The Super Bugger has been around since the early 1970s, and it’s perhaps one of the most quirky conversions done to classic Volkswagens. The original Super Bugger hails from Costa Mesa, California, where a company offered turnkey conversions or kits for DIY builds. That said, once word of it got out, conversions flourished all the way through the ‘80s, and have been known under a variety of names, including Bugaroo, Lil’ Bugger and MiniHome.

The Super Bugger is a VW Beetle that you can go camping in but still use as your daily
The original Super Bugger retailed for $6,000 and it is believed only some 1,000 units were produced. Of those, some still survive to this day, including the two units shown in the photo gallery above – and the three in the videos at the bottom of the page. These three are among a handful of Super Buggers left in such mint condition and that are still on the road today. One is the Super Bugger shown on the cover of the 1977 Mechanix Illustrated (sold through Mecum in 2021 for a hair under $20,000), and two are located in Canada.

The idea for the Super Bugger was very simple but paradoxically difficult to put into practice: how do you turn a small car into a motorhome without it losing its functionality as a daily driver? In this particular case, the answer implied cutting off most of the body of the car except for the front end, reinforcing the chassis, and adding a fiberglass and wood kit that would turn it into a mini-home with wheels.

The interior of this adorable RV is very small but, somehow, still cozy. You get two bucket seats for the driver and the passenger, and a dining nook in the rear, with two benches and a small table. In front of the rear window is the kitchen area, with just a gas two-burner cooker and a small sink; cabinetry and a small wardrobe surrounds the kitchen from three sides.

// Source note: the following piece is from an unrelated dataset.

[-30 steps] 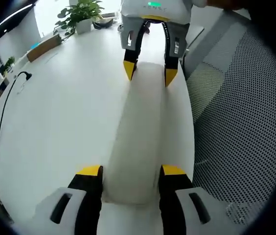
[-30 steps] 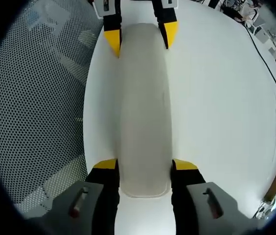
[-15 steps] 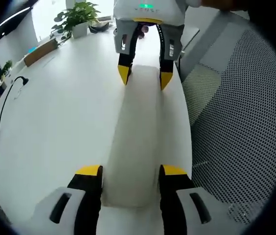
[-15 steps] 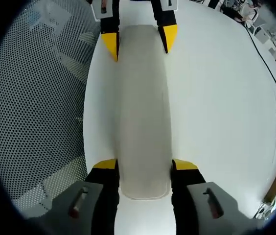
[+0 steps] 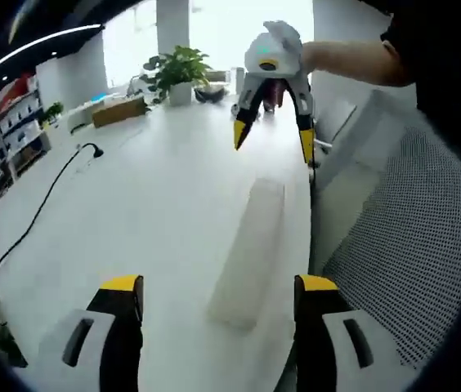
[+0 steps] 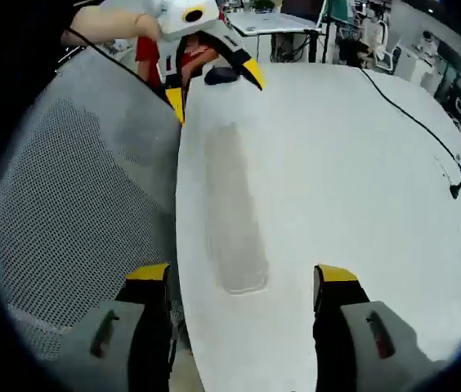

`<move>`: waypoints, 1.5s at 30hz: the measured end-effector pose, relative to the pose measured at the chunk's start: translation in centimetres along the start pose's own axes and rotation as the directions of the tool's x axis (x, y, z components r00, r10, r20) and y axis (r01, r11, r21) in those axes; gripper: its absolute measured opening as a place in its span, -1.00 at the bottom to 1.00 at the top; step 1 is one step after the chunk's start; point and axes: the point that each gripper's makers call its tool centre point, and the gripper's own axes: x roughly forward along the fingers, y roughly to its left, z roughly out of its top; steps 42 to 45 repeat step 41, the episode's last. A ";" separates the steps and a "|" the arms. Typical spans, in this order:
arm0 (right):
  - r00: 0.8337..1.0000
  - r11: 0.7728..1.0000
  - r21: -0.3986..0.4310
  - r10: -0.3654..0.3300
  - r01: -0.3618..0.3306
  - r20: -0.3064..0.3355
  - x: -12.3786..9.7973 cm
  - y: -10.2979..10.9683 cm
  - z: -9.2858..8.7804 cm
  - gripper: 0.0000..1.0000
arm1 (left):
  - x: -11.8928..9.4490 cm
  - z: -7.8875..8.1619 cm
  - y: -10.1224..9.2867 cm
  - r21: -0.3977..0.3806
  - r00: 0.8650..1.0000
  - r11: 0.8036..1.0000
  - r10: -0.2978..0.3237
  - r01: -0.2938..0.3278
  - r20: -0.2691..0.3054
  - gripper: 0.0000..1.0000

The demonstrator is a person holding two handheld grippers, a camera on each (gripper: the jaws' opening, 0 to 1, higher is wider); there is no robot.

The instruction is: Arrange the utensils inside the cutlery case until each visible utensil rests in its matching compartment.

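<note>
Both grippers have let go and lifted off the cutlery case (image 5: 249, 249) since 0.5 s ago; jaws wider now.

- Left gripper (image 5: 214, 286): jaws spread wide, nothing held, raised above table (image 5: 132, 212).
- Right gripper (image 6: 243, 273): jaws wide apart, empty; seen in left gripper view at far end, hand on it.
- Cutlery case: closed, long, pale; lies flat on white table near the edge, beside mesh chair (image 5: 394, 245). Utensils hidden.
- Black cable (image 5: 42, 204) far left; potted plant (image 5: 177, 69) at far end.
</note>
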 end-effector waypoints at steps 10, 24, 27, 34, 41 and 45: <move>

Inside, the cooking area is only accessible if you sit at the table and reach out, but you can use it from the outside as well. If you lower the table and connect the two benches, you get a small bed that can sleep two adults – as long as they don’t mind cuddling and / or sleeping with someone’s elbow in the eye.

The Super Bugger is a VW Beetle that you can go camping in but still use as your daily
Features also include a crank-handle skylight for ventilation, the standard engine in the rear, and some additional storage for camping gear in the front. According to the original brochure, the kit adds just 250 pounds (113 kg) to the weight of the vehicle, and it could still hit highway speeds depending on the engine. The three units mentioned above, though, usually travel at 55 mph (88 kph) and get 25 miles per gallon (10.6 km per liter).

The red Super Bugger, owned by Sandra Paeseler and driven by her husband Bill Furlong on family trips and at Bug and caravan gatherings, is an impressive 10-year restoration project that cost Sandra, who inherited the RV from her dad, over $40,000. Considering that only few such Super Buggers exist today, and especially imagining the kind of giggles and attention it’s getting, we’d say it was money well spent.



Editor's note: This article was not sponsored or supported by a third-party.